Can solar be used for central heating or air conditioning, or is it limited to appliances?

It's capable of handling all a home's electrical needs. Of course, the more you ask of a solar system, the bigger (and more expensive) it will need to be.

Doesn't solar equipment spoil the look of a house?

Manufacturers are working to develop flatter and less obtrusive panels. One company has come out with solar shingles that use thin-film technology to make a lightweight, flexible roofing product. These dark blue shingles can be nailed or screwed directly to plywood sheathing, just as asphalt shingles can. However, experts say, they are less efficient than traditional panels, so more roof surface must be covered. Plus they carry a premium price.

Solar laminate material can also be bonded to the metal roofs increasingly used in home construction.

How much repair and maintenance does solar-electric equipment require?

Very little, according to industry experts, because there are no moving parts and little that can break. Inverters remain the weak point in most systems and sometimes need to be repaired or replaced.

Routine maintenance includes checking the water level of backup batteries and keeping the connections clean, hosing off solar panels, and, if there's a significant drop-off in electricity produced, checking for loose wires, a faulty panel, or perhaps shade.

If a person doesn't want to install panels but still wants to take advantage of solar, does adding a solar greenhouse or sunroom make sense?

Passive solar (which includes sunrooms) is definitely worth looking into, since it's considered the most cost-effective option.
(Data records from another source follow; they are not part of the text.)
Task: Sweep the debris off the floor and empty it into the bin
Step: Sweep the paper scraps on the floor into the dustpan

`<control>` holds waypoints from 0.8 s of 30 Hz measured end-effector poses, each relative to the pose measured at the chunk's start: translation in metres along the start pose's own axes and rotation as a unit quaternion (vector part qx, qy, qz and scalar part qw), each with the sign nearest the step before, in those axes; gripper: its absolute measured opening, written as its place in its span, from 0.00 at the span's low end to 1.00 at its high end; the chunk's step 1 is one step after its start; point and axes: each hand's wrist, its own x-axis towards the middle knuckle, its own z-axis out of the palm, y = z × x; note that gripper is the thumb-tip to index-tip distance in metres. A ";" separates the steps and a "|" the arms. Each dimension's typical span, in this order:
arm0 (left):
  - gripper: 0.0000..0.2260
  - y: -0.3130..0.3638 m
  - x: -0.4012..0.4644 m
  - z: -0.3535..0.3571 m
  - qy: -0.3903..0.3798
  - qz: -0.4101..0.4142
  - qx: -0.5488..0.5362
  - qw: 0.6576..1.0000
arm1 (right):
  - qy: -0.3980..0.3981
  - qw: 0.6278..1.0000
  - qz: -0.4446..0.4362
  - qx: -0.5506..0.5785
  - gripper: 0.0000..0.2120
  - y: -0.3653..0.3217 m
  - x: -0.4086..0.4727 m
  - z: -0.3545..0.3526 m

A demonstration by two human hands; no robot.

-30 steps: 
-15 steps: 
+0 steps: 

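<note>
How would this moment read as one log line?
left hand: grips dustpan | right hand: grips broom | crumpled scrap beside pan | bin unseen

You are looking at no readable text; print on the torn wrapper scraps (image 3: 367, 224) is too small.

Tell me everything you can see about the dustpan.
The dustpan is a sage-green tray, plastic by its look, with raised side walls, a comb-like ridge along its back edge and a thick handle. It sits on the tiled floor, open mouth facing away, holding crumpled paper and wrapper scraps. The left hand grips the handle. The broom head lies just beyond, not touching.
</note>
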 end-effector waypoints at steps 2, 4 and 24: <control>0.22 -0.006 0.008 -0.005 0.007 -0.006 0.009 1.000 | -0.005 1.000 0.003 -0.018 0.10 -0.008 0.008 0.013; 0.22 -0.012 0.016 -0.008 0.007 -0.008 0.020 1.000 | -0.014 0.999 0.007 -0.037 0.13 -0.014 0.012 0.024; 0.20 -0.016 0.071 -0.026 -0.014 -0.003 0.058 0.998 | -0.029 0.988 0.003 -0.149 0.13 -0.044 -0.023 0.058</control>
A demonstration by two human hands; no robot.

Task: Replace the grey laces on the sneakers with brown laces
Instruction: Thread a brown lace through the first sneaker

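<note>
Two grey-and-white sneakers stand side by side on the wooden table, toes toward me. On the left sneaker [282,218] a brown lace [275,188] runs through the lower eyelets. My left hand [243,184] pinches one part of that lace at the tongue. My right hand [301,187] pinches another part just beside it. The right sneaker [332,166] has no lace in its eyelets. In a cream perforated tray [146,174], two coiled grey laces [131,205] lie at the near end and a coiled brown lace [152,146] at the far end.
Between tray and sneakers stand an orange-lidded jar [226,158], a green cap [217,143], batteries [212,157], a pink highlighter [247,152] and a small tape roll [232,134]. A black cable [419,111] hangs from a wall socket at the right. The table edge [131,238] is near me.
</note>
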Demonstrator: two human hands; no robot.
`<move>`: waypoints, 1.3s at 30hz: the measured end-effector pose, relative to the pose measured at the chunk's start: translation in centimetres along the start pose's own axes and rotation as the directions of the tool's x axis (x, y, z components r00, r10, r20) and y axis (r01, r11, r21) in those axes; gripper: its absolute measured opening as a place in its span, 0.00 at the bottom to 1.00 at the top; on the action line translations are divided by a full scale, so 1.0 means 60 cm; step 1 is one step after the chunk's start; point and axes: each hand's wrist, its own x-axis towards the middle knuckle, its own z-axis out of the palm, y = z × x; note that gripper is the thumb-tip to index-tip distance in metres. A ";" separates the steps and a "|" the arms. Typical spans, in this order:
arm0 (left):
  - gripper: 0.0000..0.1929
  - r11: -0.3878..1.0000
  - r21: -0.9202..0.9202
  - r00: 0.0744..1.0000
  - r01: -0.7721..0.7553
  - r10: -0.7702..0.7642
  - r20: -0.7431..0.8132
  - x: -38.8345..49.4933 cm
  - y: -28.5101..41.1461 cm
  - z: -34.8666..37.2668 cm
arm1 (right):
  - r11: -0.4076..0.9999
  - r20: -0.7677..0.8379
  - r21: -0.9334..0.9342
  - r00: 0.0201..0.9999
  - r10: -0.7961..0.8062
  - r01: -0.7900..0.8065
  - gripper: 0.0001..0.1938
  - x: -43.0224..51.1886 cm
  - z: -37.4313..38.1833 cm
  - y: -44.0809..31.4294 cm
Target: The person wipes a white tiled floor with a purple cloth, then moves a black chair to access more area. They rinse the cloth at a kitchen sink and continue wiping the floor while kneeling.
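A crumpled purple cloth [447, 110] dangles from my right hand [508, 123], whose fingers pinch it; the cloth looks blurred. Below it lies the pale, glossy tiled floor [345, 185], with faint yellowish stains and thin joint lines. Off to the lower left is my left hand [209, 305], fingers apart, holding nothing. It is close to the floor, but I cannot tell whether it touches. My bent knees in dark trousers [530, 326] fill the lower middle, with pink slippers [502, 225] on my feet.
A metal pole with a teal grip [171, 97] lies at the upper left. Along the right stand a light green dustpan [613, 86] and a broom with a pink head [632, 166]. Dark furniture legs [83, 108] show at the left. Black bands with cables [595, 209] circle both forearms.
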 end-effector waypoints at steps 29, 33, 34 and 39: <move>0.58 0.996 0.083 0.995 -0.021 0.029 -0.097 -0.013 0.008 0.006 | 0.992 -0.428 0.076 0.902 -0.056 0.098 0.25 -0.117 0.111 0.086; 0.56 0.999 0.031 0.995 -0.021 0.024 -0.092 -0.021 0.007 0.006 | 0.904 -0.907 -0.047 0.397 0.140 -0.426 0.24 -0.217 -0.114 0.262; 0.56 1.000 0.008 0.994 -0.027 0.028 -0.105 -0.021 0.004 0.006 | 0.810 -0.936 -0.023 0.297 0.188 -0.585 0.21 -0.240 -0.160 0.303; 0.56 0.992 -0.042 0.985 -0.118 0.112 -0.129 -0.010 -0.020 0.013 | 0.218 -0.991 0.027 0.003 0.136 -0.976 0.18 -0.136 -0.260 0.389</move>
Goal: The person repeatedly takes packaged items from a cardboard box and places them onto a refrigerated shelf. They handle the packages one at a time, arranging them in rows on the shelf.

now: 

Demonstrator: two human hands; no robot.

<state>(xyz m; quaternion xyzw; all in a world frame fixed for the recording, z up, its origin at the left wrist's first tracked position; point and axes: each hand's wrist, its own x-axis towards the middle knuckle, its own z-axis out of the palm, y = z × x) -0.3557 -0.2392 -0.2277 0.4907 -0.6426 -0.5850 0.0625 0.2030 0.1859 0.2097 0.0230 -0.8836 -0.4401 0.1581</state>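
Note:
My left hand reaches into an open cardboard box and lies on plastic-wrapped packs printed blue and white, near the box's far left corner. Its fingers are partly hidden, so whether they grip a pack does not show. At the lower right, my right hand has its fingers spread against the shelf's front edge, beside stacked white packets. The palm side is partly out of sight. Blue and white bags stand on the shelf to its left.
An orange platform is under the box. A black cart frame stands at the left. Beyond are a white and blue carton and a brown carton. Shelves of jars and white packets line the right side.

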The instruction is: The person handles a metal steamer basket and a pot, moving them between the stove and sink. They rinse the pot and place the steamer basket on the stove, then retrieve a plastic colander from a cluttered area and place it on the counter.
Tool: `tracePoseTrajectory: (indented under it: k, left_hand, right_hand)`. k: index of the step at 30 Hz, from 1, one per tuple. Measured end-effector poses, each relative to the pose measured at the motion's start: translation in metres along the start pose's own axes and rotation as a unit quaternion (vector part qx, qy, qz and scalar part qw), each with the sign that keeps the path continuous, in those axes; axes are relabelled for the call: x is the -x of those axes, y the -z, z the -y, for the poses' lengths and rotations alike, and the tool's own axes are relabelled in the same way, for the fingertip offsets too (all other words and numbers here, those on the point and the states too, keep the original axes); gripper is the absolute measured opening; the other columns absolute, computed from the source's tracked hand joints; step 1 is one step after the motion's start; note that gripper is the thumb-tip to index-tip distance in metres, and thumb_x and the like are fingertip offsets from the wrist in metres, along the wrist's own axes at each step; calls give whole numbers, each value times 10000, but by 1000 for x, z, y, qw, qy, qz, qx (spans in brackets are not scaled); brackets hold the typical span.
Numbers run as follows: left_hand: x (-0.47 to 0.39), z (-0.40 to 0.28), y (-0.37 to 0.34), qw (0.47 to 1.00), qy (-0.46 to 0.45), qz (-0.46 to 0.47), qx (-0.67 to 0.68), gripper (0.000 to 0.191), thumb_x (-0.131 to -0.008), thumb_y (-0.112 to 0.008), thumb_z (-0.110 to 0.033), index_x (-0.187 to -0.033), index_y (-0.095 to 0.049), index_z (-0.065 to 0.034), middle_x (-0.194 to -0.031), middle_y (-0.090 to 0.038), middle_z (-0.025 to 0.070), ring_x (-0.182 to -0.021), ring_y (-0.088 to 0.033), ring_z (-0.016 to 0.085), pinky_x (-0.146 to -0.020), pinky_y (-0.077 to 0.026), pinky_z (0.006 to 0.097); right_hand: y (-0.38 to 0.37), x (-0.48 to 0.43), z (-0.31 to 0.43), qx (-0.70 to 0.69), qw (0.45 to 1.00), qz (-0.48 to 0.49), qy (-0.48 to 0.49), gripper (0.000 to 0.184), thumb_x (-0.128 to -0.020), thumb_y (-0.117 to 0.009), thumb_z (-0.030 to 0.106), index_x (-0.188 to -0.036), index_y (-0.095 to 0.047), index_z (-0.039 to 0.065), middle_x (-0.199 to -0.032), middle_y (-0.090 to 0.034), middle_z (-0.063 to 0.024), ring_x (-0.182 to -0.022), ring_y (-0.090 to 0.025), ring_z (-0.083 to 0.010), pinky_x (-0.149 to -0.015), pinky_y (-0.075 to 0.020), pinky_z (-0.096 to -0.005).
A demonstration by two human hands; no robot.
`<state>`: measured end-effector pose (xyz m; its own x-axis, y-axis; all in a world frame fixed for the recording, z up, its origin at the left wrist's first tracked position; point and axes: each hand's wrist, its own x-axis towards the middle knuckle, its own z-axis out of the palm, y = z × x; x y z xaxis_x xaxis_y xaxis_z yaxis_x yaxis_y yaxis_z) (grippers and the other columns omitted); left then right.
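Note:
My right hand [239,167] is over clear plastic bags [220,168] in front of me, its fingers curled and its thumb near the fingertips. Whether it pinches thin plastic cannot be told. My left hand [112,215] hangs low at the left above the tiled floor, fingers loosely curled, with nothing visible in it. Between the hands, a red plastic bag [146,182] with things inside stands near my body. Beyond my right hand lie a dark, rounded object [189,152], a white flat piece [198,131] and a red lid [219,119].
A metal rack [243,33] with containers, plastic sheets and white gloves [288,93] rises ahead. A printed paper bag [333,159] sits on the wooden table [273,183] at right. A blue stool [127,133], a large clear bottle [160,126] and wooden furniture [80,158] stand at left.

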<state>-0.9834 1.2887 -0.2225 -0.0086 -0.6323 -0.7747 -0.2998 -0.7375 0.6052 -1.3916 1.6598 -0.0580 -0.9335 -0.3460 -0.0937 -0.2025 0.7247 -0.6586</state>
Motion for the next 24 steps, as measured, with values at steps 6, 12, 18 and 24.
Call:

If done properly, with the right orientation and siting, a passive solar greenhouse can be a tremendous asset. But done incorrectly it can be an "absolute nightmare" in terms of energy efficiency and comfort, says Bradley. If the space doesn't get enough sun, it can freeze in winter. Too much sun and it cooks in summer.

Other passive-solar options include energy-efficient glass, insulated shades, and heat- absorbing walls.

Have solar hot-water systems improved?

Yes. "They are one of the best-kept secrets in the industry," says Joe Wiehagen of the National Association of Home Builders Research Center. Quality has improved and the industry has standardized much of the technology. They're also highly efficient.